* [EXERCISE OBJECTIVE] Transcribe the data as written, minus images.
[[ EXCERPTED RECORDS, beginning ]]
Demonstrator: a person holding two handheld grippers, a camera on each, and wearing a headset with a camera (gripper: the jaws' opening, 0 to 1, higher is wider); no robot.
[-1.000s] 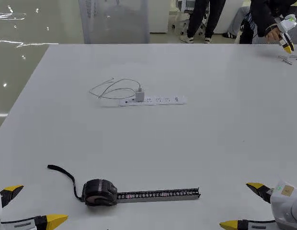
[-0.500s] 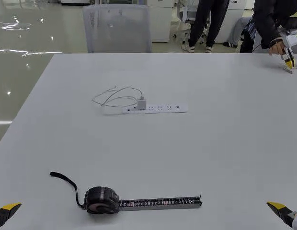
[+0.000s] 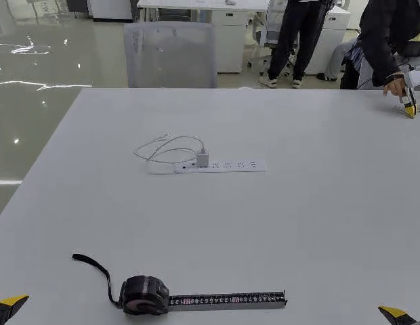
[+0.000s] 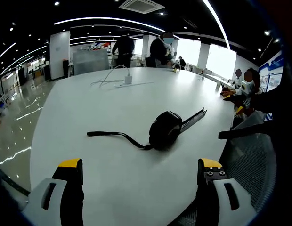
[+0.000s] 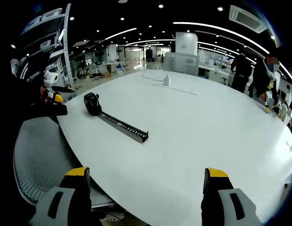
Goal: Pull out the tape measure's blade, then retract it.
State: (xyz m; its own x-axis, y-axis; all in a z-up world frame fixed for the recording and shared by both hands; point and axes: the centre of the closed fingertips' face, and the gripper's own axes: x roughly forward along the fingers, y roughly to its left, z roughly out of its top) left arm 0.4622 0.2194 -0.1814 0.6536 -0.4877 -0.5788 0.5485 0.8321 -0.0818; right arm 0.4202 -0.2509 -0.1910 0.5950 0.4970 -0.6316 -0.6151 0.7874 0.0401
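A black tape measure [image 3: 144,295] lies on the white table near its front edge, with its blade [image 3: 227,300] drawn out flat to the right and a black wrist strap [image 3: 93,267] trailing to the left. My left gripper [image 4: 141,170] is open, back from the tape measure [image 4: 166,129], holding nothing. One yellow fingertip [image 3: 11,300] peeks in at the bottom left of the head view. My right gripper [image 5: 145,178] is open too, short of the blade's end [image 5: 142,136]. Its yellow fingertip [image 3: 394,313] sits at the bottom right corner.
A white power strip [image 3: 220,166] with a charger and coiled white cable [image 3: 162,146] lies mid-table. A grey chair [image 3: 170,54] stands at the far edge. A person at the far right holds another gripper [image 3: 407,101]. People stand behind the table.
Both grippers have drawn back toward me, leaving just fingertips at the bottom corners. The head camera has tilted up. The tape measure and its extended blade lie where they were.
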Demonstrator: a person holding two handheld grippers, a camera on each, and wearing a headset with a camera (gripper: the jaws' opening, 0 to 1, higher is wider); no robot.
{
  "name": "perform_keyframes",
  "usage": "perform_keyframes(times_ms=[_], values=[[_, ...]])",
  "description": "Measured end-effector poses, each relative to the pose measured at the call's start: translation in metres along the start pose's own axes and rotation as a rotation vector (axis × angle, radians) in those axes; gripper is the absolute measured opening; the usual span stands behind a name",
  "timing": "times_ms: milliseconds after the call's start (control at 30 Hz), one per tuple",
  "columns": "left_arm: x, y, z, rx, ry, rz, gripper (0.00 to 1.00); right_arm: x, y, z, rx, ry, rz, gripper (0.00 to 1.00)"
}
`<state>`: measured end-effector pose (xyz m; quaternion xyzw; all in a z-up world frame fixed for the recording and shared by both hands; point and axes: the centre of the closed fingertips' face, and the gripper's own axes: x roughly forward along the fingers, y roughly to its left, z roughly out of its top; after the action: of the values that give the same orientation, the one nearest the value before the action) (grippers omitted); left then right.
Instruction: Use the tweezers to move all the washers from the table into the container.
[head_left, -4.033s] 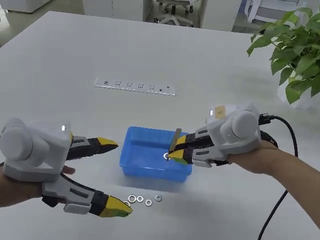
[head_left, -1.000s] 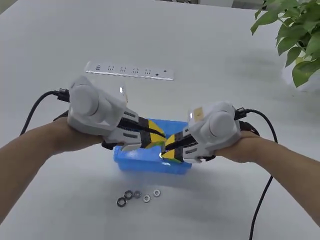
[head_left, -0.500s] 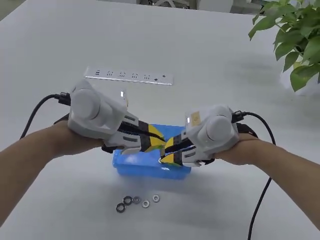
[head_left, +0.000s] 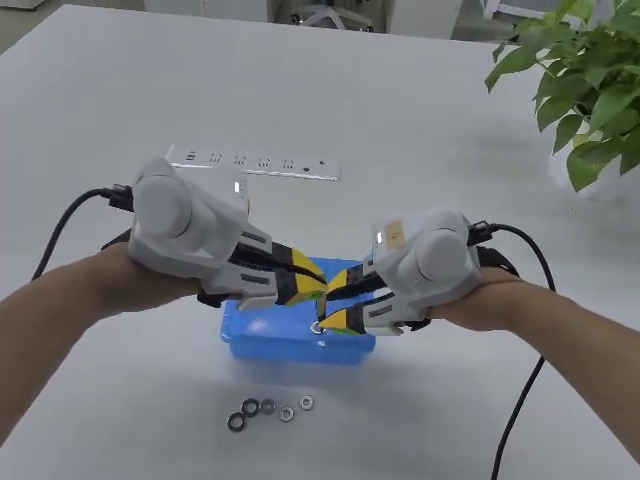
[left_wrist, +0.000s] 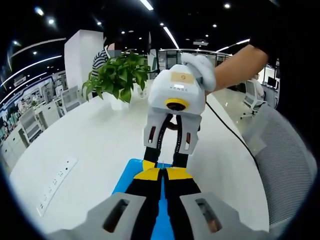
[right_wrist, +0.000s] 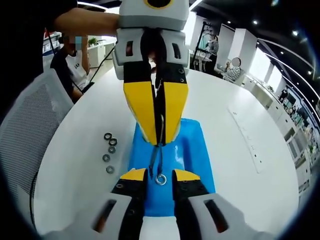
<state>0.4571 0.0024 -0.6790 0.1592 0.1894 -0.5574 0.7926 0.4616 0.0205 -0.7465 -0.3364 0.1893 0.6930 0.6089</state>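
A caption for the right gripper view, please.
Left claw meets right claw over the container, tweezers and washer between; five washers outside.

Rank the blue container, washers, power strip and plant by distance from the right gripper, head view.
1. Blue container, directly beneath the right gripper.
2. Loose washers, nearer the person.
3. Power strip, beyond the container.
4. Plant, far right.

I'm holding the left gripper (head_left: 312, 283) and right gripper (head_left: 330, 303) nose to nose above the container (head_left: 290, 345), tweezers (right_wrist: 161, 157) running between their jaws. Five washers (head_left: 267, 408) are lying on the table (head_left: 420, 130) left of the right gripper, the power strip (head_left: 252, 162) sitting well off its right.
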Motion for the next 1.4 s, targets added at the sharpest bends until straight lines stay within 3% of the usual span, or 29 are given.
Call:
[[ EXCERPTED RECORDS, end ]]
* [ANSWER BOX]
Demonstrator: a person holding two handheld grippers, a camera on each, and wearing a headset with a camera (gripper: the jaws' opening, 0 to 1, higher is wider); no robot.
[-1.000s] 
[-0.500s] 
[+0.000s] 
[+0.000s] 
[+0.000s] 
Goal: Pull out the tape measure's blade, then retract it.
State: (xyz m; its own x-axis, y-axis; all in a z-up world frame fixed for the recording and shared by both hands; point and axes: the centre of the closed fingertips' face, and the gripper's own axes: x roughly forward along the fingers, y roughly to its left, z roughly out of its top) left arm 0.4622 0.2194 -0.1814 0.6536 -0.4877 -0.5788 0.5485 0.8321 -0.0818; right arm 0.4202 -0.2509 -0.1910 0.5950 0.4970 -0.6316 -0.6151 0.7874 0.0401
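A black tape measure [image 3: 144,295] lies on the white table near its front edge, with its blade [image 3: 227,300] drawn out flat to the right and a black wrist strap [image 3: 93,267] trailing to the left. My left gripper [image 4: 141,170] is open, back from the tape measure [image 4: 166,129], holding nothing. One yellow fingertip [image 3: 11,300] peeks in at the bottom left of the head view. My right gripper [image 5: 145,178] is open too, short of the blade's end [image 5: 142,136]. Its yellow fingertip [image 3: 394,313] sits at the bottom right corner.
A white power strip [image 3: 220,166] with a charger and coiled white cable [image 3: 162,146] lies mid-table. A grey chair [image 3: 170,54] stands at the far edge. A person at the far right holds another gripper [image 3: 407,101]. People stand behind the table.
Both grippers have drawn back toward me, leaving just fingertips at the bottom corners. The head camera has tilted up. The tape measure and its extended blade lie where they were.
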Demonstrator: a person holding two handheld grippers, a camera on each, and wearing a headset with a camera (gripper: the jaws' opening, 0 to 1, higher is wider); no robot.
{
  "name": "perform_keyframes",
  "usage": "perform_keyframes(times_ms=[_], values=[[_, ...]])",
  "description": "Measured end-effector poses, each relative to the pose measured at the call's start: translation in metres along the start pose's own axes and rotation as a rotation vector (axis × angle, radians) in those axes; gripper is the absolute measured opening; the usual span stands behind a name",
  "timing": "times_ms: milliseconds after the call's start (control at 30 Hz), one per tuple",
  "columns": "left_arm: x, y, z, rx, ry, rz, gripper (0.00 to 1.00); right_arm: x, y, z, rx, ry, rz, gripper (0.00 to 1.00)"
}
`<state>`: measured end-effector pose (xyz m; quaternion xyzw; all in a z-up world frame fixed for the recording and shared by both hands; point and axes: the centre of the closed fingertips' face, and the gripper's own axes: x roughly forward along the fingers, y roughly to its left, z roughly out of its top; after the action: of the values that give the same orientation, the one nearest the value before the action) (grippers omitted); left then right.
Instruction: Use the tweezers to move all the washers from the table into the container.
[head_left, -4.033s] 
[head_left, -1.000s] 
[head_left, -0.500s] 
[head_left, +0.000s] 
[left_wrist, +0.000s] 
[right_wrist, +0.000s] 
<state>0.4571 0.0024 -0.6790 0.1592 0.1894 -0.5574 0.7926 0.4616 0.0205 -0.7465 -0.3364 0.1893 0.6930 0.6089</state>
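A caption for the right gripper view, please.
Left claw meets right claw over the container, tweezers and washer between; five washers outside.

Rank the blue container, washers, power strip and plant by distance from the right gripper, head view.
1. Blue container, directly beneath the right gripper.
2. Loose washers, nearer the person.
3. Power strip, beyond the container.
4. Plant, far right.

I'm holding the left gripper (head_left: 312, 283) and right gripper (head_left: 330, 303) nose to nose above the container (head_left: 290, 345), tweezers (right_wrist: 161, 157) running between their jaws. Five washers (head_left: 267, 408) are lying on the table (head_left: 420, 130) left of the right gripper, the power strip (head_left: 252, 162) sitting well off its right.
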Motion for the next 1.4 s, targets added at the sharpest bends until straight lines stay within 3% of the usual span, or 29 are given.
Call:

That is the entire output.